Книга либерала Эрнеста Бехера ‘Рабочий вопрос в его современном значении и средство к его разрешению’ в переводе под редакцией Ткачева (с приложением устава народного банка Прудона и устава Международной ассоциации рабочих) была издана, согласно титульному листу, в Петербурге в 1869 г. Однако в действительности книга вышла уже в декабре 1868 г. и частично была распродана, пока Цензурный комитет определял свое отношение к изданию. В отзыве комитета в Главное управление по делам печати отмечалось, что рекомендации Бехера умерены и его книга не имеет ‘важного цензурного значения’. Но при этом отмечалось, что предисловие и примечания Ткачева ‘входят в полемику с переводимым автором и притом обнаруживает в отношении теории коммунистическое, а в отношении к приведению ее в действие революционное направление’. Свою роль сыграла и уже сложившаяся репутация Ткачева, ‘самое имя его в появившейся книге не может не иметь значения известного знамени’. В оставшихся экземплярах были вырезаны предисловие и примечания, но приложения остались. Издатель Черкесов повторил издание с купюрами. Ткачев написал рецензию на книгу Бехера, но она не вышла при его жизни. Разошедшиеся примерно 750 экземпляров бесцензурного варианта книги использовались активно в революционной пропаганде.

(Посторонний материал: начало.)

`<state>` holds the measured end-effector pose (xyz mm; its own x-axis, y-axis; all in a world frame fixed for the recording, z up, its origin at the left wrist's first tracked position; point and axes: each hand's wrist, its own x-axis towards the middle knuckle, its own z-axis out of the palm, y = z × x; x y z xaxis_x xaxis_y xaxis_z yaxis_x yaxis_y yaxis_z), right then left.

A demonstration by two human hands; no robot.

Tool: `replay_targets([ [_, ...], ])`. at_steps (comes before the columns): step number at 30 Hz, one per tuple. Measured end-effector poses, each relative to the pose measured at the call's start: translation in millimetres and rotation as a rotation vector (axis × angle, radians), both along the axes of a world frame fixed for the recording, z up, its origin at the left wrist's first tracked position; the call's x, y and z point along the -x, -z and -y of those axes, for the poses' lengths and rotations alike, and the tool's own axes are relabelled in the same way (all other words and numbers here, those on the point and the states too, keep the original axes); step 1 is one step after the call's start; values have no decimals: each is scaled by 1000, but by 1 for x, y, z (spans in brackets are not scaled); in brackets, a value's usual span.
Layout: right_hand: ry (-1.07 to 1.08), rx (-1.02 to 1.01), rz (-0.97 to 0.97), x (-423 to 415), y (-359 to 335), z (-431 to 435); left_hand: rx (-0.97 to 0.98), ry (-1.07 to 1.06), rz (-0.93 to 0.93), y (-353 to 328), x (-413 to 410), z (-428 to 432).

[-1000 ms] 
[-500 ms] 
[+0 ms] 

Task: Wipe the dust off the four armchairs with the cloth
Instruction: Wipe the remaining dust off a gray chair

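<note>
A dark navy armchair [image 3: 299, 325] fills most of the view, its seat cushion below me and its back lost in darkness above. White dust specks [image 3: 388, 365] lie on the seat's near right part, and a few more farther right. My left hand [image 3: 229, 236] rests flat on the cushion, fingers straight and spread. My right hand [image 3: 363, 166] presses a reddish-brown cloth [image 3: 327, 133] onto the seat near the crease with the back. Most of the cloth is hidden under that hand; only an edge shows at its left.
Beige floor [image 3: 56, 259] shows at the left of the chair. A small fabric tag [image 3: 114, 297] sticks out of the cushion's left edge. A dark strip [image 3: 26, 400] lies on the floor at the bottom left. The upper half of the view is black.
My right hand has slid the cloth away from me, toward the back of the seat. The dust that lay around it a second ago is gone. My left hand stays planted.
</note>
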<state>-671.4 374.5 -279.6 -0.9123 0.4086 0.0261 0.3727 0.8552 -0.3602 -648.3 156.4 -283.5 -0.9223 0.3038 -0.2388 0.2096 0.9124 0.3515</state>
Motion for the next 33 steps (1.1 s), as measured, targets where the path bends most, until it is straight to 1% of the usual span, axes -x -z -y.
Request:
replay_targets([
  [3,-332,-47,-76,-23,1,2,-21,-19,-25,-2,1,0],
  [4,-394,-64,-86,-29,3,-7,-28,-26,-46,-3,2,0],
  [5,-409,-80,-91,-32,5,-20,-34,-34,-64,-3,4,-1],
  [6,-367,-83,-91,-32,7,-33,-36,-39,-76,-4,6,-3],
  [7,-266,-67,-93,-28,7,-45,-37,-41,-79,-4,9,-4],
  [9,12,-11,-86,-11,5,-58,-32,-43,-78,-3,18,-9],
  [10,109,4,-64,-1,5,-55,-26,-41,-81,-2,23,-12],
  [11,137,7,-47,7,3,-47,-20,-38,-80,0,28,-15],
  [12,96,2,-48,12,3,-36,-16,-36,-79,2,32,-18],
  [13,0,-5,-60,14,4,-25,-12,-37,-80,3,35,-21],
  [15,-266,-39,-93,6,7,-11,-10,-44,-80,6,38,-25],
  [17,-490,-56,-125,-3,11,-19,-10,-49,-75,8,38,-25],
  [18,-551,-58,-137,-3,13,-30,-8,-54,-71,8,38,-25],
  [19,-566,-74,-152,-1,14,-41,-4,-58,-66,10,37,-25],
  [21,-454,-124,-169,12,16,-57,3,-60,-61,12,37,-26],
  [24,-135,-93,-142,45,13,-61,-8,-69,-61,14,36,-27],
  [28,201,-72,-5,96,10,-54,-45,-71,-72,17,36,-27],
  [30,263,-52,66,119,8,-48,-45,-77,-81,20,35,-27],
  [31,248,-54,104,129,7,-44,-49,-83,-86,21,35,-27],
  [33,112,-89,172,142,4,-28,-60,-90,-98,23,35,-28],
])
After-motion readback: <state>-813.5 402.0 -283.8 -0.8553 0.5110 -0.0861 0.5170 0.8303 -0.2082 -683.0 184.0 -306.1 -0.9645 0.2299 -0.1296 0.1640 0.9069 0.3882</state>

13 августа 1871 г. Петербургская судебная палата признала Ткачева виновным ‘в оспаривании и порицании начал собственности с намерением нарушить или ослабить их основы’, ‘в оправдании воспрещенных законом действий’. Приговор — 8 месяцев заключения поглощался приговором к заключению на 1 год и 4 месяца по процессу нечаевцев.

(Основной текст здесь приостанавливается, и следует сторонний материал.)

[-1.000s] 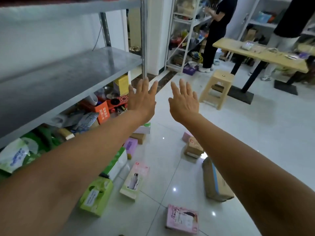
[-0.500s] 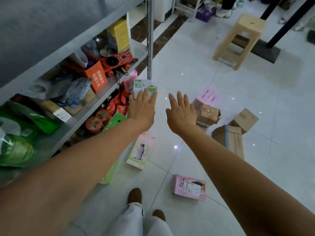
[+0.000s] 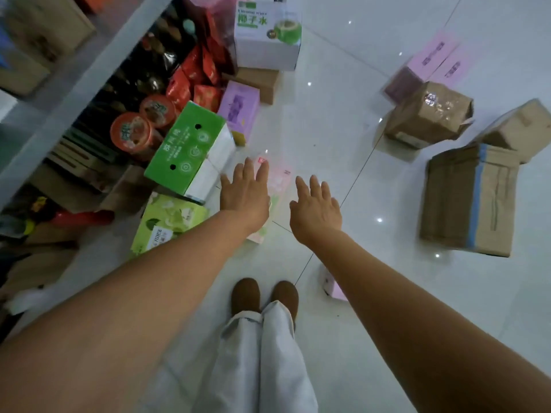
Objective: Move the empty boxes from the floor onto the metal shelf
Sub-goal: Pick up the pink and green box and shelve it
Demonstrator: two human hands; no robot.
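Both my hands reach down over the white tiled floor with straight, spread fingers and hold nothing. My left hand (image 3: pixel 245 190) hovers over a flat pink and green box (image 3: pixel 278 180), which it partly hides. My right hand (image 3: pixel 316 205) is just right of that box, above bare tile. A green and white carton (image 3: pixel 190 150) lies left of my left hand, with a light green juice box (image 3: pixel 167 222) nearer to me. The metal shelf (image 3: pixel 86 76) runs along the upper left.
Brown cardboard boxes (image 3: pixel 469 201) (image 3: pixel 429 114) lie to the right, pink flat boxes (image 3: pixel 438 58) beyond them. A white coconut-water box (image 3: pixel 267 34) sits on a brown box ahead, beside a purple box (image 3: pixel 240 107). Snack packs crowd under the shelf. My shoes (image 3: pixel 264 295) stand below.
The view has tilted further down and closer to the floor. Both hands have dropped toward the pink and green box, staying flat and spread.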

Публикуется по: Ткачев П. Н. Избранные сочинения на социально-политические темы в семи томах. М., 1932. Т I. С. 403-430.
120 Бехер Эрнест — автор книги ‘Рабочий вопрос в его современном значении и средства к его разрешению’.
121 Видимо, следует читать ‘рабочий вопрос’.
122 В настоящей публикации работы Ткачева сохранены краткие, резюмирующие положения Бехера, введения к каждому примечанию, составленные Б. П. Козьминым. См.: Ткачев П. Н. Избранные сочинения в четырех томах М., 1932. С 403-430.
123 Имеются в виду французские социалисты-утописты, критиковавшие подходы представителей экономической науки, оправдывавшей капиталистический уклад.
124 Фурье (Fourier) Франсуа Мари Шарль (1772-1837) — теоретик французского утопического социализма.
125 Лассаль (Lassai) Фердинанд (1825-1864) — деятель немецкого рабочего движения, философ, теоретик социализма.
126 ‘Капитал и труд (Господин Бастиа-Шульце из Делича, экономический Юлиан)’ — экономическое произведение Ф. Лассаля, опубликованное в 1864 г.
127 Милль как экономист был хорошо известен в России. Н. Г. Чернышевский опубликовал в 1860-1861 гг. в журнале ‘Современник’ перевод его первого тома ‘Основания политической экономии’ с собственными примечаниями. Не принимая многих положений автора, Чернышевский тем не менее признавал ее основательность. Она ‘признается всеми экономистами за лучшее, самое верное и глубокомысленное изложение теории, основанной Адамом Смитом’ (см.: Чернышевский Н. Г. Поли. Собр. соч. Т. XI. М., 1949. С. 7). Благодаря этому обстоятельству труд Милля стал настольной книгой русской молодежи. Ткачев также несколько раз обращался к творчеству английского экономиста и философа: в рецензии на ‘Опыты Г. Т. Бокля с биографическим очерком его жизни. Нью-Йорк. 1864’ // Библиотека для чтения. 1864. No 4-5 и в рецензии на книгу H. H. Рождественского ‘О значении Джона Стюарта Милля в ряду современных экономистов’ // ‘Дело’. 1867. No 7.
128 Ткачев имел в виду утверждение Бехера о том, что организованный принципиально по-новому труд не может быть результатом административных, законодательных мероприятий или следствием насилия. Все это уже было в истории и ни к чему не привело.